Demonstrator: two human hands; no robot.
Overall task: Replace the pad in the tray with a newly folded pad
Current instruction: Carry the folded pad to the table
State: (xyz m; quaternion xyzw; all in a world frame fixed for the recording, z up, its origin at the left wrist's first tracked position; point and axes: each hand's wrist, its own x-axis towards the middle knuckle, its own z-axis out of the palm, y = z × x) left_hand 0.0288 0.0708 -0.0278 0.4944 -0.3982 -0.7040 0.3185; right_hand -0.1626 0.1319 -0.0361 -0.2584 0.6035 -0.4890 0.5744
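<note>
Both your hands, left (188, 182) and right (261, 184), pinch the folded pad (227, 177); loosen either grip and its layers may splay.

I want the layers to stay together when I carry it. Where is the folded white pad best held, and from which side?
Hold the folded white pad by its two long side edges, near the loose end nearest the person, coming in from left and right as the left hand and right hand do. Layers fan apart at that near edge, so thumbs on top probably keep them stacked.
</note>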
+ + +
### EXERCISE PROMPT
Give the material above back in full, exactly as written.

### REPLY TO THE TASK
Demonstrator: two human hands; no robot.
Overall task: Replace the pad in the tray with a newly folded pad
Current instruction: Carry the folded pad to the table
State: (xyz m; quaternion xyzw; all in a world frame fixed for the recording, z up, its origin at the left wrist's first tracked position; point and axes: each hand's wrist, its own x-axis towards the middle knuckle, its own z-axis out of the palm, y = z × x) left_hand 0.0288 0.0708 -0.0278 0.4944 -0.3982 -0.7040 0.3185; right_hand -0.1626 0.1319 -0.0361 -0.2584 0.6035 -0.4890 0.5744
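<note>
Both your hands, left (188, 182) and right (261, 184), pinch the folded pad (227, 177); loosen either grip and its layers may splay.

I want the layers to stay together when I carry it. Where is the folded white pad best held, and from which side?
Hold the folded white pad by its two long side edges, near the loose end nearest the person, coming in from left and right as the left hand and right hand do. Layers fan apart at that near edge, so thumbs on top probably keep them stacked.
</note>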

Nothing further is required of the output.